Do you remember the terrible accident with Harold Berry?

If you went out of the door at the polish shop, and then you went over a bridge onto some spare land. Well, that’s what was called ‘Parson’s Garden’. So when we went home that night the brook, it was terrible. You could hear it big boulders rolling down. So us lads, we got the bus and went home. And when we came back in the morning, all the lads – Frank Cookson, Bill, Tommy, they were all coming back, dragging chains and hooks. They’d been dredging the river all night.

And they found him just Saturday morning just on the edge of the Hodder.

I reckon that was one of the main features about Berry’s in our time. In our time. Cause you’ve two brothers: one’s clerical work and John is grafting. The man dies – what happens? It’s all changed. Not a lot, but the things changed.

Old John, he had a boy and a girl. He had a boy and a girl – Jack wanted to be a gamekeeper, but he had to come into the shop and work. I don’t know what school he went to, must have been a big school … and Eve got married to a man called Brian Carlisle.
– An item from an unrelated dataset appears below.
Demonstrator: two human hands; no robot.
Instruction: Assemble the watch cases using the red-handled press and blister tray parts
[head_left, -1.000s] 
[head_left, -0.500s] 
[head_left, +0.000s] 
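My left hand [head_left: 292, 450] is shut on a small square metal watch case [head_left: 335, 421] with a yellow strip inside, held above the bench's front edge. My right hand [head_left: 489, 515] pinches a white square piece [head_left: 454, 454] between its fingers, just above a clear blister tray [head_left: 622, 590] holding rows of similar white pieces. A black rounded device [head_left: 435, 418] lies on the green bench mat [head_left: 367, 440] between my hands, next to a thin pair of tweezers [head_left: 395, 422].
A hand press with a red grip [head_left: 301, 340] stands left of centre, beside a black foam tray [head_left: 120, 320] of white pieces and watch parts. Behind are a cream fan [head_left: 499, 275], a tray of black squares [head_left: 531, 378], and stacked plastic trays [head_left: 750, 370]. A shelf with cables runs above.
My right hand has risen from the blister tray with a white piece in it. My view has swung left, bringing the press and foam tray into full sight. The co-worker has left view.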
What was the first job at Berry’s?

They made fronts and cramped them, not like now, they used to have a handle and push it hard, cramp and nail them – well that’s what I was doing.

That North End incident

North End were playing Manchester United and about 4 or 5 of us said we’d go to the North End. So when it came to the day to go, they said they weren’t going. And I said, well I’m going. So I went.

There must have been only me and John Berry there. Because when I came to work in the morning, the cards were on the table, the wages. I got sacked! So I daren’t go home. I daren’t go home. I lived at Preston then and I daren’t go home. So I went with Tommy Cookson round Liverpool, with a load of chairs and I got home about, I don’t know, about 5 o’clock. And I said – “can I have me tea first?” So I had my tea and I said to my mother, I said – “here you are,” she said “what’s that”? And I said “I’m getting sacked!”

She said: “Get changed! And come back up to Berry’s.” At night! Up to John Berry’s house. “Come in!” – so I went in and we talked. She said “well he’ll not get a job anywhere else,” because of my age, you see. Anyhow, he said: “I’ll take him back on,” he said. So I went back on there and I went on the wagons.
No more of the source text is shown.